Information provided -
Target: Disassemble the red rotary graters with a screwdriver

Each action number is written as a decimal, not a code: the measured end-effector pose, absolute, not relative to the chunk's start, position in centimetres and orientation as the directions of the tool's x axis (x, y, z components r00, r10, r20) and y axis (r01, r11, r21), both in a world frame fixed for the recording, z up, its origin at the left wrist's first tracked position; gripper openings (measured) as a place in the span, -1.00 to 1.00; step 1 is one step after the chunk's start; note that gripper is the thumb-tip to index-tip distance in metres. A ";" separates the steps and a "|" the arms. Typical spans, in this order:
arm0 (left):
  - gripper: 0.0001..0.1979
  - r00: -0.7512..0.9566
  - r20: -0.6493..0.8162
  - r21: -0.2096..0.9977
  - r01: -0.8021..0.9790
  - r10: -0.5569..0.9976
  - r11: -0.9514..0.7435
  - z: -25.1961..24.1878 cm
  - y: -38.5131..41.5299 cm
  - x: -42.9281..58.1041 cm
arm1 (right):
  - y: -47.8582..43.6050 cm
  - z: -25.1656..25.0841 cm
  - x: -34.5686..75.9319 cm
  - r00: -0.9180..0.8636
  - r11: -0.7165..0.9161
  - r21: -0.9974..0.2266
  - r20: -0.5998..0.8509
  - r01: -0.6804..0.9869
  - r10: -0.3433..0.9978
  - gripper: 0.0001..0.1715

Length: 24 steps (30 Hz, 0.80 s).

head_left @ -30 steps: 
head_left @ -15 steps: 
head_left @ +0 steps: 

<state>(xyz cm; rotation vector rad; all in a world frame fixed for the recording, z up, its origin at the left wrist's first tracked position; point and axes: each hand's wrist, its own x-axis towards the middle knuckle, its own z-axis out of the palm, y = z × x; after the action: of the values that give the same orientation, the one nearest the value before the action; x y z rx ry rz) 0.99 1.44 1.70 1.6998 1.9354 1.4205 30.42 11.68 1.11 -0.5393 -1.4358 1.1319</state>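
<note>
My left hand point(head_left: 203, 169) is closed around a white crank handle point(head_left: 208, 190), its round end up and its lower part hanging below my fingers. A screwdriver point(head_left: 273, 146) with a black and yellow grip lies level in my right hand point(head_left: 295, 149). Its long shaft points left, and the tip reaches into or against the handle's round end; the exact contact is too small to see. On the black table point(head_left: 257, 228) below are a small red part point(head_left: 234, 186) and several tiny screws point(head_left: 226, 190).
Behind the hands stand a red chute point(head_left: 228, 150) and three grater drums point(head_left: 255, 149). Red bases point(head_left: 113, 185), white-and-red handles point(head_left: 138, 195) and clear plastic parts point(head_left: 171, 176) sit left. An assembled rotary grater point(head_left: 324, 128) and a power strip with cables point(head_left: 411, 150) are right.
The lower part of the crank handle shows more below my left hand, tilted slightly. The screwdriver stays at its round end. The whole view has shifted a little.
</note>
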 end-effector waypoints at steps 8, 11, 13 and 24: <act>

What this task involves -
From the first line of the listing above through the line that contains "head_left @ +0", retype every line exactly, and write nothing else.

Reply to the exercise -
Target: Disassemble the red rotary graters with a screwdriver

Each action number is written as a decimal, not a code: the measured end-effector pose, absolute, not relative to the chunk's start, position in centimetres and orientation as the directions of the tool's x axis (x, y, z components r00, r10, r20) and y axis (r01, r11, r21), both in a world frame fixed for the recording, z up, its origin at the left wrist's first tracked position; gripper openings (measured) as a place in the span, -1.00 to 1.00; step 1 is one step after the chunk's start; note that gripper is the thumb-tip to index-tip distance in metres. A ";" separates the steps and a "|" the arms. Typical spans, in this order:
arm0 (left):
  - gripper: 0.0001..0.1979
  - r00: -0.7512..0.9566
  - r20: -0.6493..0.8162
  - r21: -0.2096..0.9977
  - r01: -0.8021..0.9790
  - r10: -0.5569..0.9976
  - r11: -0.9514..0.7435
  - z: -25.1961..24.1878 cm
  - y: -38.5131..41.5299 cm
  - x: -42.9281..58.1041 cm
arm1 (right):
  - y: -47.8582..43.6050 cm
  - z: -25.1656..25.0841 cm
  - x: -34.5686..75.9319 cm
  - r00: -0.9180..0.8636
  - r11: -0.7165..0.9161
  - r21: -0.9974..0.2266
  - r20: -0.5998..0.8509
  - r01: -0.6804..0.9869
  - r10: -0.3433..0.9978
  - gripper: 0.0001..0.1715

Length: 24 steps (30 Hz, 0.80 s).

head_left @ -30 steps: 
head_left @ -15 steps: 
head_left @ +0 steps: 

There's nothing more to this exercise.